In the old days, much seminary training went on in theological colleges. Those Theological Colleges were largely one of the fruits of the Catholic Revival in the Church of England (Chichester was founded by Charles Marriott). In the spirit of the Counter-Reformation Tridentine reforms, first adumbrated, as Eamon Duffy pointed out, by Reginal Cardinal Pole, they were very often founded in cathedral closes ... Chichester or Wells or Salisbury or Lincoln ... not simply so that the seminarians could benefit from the influence and teaching of erudite canons residentiary, but so that they might be part of the episcopal familia. They remind me of Archbishop Michael Ramsay's admirable definition of classical Anglican Theology as Divinity done within the sound of church bells. Their closure (do chickens come before eggs?) betokened the collapse of that classical Anglicanism which it is the duty of the Ordinariates to recover and to repatriate into Catholic Unity.

It would be wonderful if our Catholic Bishops, or some of them, were to rebegin clerical formation within their own households. (Possibly Bishop Mark Davies is heading in this direction with his Mater Sacerdotum House.) How such a reform would rejoice the priestly hearts of Cardinal Reginald Pole and S Charles Borromeo! This could help in the long labour of rebuilding a clerical culture in accordance with the mind and legislation of the Church. I am thinking here not least of Veterum Sapientia (S John XXIII) and of the provisions of canon 249.

4 comments:

scotchlil said...

Your post immediately brought to mind St John Paul, receiving his priestly formation in the 'familia' of the Prince-Prince Sapieha...

E sapelion said...

Umm, I hear what you say. Bishops vary, shall we say, "Uncle Ted" McCarrick might have embraced the idea enthusiastically.

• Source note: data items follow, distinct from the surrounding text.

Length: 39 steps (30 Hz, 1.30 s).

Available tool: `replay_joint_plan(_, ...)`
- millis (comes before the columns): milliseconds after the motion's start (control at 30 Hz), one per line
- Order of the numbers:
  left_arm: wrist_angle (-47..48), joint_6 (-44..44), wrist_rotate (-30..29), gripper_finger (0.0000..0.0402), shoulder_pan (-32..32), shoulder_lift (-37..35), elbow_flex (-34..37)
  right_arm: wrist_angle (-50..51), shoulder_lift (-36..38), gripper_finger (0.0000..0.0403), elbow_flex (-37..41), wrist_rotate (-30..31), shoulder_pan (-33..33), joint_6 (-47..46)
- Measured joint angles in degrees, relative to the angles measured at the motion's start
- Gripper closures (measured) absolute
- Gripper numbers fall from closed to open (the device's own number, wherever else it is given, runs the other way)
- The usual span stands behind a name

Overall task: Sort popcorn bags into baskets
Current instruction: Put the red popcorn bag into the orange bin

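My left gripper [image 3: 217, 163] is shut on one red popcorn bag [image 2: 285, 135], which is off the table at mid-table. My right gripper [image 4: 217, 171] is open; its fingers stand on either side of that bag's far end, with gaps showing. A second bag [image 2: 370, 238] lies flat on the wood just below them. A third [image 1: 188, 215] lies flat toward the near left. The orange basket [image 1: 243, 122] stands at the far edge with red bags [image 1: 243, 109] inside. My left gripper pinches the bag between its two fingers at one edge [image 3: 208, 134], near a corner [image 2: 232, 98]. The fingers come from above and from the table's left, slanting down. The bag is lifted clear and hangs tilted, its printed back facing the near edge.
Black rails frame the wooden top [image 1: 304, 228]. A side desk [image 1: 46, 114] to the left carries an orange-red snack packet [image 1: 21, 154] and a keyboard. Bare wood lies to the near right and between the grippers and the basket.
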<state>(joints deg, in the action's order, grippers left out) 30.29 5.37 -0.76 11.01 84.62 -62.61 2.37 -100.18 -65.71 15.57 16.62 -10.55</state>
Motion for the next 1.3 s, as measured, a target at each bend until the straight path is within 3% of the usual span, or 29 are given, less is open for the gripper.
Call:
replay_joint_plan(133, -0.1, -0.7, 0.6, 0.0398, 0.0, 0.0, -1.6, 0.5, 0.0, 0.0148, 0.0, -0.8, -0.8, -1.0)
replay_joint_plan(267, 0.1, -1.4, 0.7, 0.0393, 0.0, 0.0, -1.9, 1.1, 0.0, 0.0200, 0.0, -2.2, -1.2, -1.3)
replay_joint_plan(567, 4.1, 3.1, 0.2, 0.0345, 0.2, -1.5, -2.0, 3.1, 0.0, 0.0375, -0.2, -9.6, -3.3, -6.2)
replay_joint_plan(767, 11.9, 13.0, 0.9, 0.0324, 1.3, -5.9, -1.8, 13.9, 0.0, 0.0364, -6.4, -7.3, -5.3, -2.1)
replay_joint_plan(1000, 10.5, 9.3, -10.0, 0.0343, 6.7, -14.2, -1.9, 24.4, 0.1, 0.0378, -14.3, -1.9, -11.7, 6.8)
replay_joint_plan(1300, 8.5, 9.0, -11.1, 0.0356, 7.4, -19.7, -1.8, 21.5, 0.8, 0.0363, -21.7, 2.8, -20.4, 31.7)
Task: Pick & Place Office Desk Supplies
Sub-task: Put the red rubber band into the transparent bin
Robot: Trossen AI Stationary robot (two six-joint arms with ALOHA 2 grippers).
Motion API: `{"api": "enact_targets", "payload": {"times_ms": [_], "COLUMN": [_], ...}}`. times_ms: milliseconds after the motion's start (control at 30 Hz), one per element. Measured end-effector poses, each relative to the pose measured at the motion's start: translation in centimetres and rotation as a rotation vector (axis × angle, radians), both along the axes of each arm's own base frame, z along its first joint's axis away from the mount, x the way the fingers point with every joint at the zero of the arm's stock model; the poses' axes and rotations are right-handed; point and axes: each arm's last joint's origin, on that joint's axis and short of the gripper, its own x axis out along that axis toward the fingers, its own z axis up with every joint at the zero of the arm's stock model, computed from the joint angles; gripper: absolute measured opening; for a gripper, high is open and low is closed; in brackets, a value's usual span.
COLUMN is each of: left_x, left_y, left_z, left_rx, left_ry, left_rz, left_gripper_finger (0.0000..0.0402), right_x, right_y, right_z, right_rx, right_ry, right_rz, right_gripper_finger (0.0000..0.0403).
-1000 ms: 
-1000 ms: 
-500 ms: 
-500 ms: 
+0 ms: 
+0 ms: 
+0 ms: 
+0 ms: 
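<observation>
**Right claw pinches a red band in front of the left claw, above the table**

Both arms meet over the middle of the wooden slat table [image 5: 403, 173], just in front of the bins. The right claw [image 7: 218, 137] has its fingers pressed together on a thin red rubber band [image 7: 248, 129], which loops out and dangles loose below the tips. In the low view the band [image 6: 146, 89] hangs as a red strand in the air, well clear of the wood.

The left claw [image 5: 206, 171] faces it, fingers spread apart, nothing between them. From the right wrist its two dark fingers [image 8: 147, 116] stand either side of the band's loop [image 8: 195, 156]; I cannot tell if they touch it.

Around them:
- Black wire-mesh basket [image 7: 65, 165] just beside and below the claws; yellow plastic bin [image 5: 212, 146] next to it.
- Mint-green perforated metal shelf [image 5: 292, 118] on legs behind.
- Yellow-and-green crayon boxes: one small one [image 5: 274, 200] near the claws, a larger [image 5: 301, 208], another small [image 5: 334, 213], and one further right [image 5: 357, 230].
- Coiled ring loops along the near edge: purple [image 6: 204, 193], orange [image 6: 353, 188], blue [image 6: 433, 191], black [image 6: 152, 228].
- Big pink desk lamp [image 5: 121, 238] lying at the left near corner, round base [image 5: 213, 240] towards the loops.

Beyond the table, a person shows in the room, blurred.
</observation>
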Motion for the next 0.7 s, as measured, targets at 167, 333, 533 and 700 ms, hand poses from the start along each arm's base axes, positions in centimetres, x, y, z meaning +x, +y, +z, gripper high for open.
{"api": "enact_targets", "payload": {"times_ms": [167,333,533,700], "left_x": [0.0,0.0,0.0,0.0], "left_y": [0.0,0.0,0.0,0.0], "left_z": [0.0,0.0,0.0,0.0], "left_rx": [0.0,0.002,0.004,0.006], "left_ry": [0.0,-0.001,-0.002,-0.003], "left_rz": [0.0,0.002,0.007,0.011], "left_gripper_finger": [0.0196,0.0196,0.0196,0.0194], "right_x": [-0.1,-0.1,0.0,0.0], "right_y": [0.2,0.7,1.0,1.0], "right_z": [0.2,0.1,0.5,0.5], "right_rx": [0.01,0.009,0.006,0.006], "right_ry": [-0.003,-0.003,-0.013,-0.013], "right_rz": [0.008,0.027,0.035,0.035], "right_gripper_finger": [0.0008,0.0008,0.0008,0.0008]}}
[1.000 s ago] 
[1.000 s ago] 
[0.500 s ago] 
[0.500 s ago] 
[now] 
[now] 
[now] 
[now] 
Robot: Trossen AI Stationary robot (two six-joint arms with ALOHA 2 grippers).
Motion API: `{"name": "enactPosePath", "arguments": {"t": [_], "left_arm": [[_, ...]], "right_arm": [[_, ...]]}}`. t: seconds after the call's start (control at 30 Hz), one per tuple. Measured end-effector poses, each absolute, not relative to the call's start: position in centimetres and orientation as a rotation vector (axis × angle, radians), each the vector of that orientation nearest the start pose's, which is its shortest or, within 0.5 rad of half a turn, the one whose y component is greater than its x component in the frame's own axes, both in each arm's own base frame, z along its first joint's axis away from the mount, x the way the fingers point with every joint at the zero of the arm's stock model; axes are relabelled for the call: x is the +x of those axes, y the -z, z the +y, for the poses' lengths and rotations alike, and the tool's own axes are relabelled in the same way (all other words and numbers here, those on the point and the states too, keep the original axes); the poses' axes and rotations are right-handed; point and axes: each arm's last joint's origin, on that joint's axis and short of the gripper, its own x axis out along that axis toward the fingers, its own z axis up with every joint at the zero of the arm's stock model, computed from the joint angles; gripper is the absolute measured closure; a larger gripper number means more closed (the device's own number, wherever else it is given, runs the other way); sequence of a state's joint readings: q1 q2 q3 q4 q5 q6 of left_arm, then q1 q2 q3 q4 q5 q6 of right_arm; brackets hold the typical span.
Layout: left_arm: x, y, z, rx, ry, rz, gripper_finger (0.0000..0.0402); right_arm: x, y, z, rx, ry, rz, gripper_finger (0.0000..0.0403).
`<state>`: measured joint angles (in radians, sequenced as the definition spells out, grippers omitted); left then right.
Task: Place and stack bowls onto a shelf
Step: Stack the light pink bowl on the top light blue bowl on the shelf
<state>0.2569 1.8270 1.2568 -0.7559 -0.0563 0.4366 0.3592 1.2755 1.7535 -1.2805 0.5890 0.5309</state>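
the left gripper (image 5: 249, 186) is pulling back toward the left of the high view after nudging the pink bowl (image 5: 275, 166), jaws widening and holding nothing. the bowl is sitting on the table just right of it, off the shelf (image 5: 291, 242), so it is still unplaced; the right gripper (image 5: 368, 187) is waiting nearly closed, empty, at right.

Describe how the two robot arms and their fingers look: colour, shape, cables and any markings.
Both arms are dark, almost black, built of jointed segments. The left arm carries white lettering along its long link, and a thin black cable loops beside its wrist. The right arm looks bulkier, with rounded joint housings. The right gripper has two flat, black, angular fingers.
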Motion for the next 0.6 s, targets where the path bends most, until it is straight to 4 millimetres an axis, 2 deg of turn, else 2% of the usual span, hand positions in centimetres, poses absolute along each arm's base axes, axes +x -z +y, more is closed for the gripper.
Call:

Christopher Boegel said...

E Sapelion -

But to round out the Uncle Ted observation, he would work to ensure that all “episcopal households” were homogenized to “radiate” his mediocrity.

motuproprio said...

The former Oxford Diocesan Seminary at Cuddesdon was founded in the back garden of the then residence of the Bishops of Oxford. Kenneth Kirk and Harry Carpenter “took great care” of their ordinands.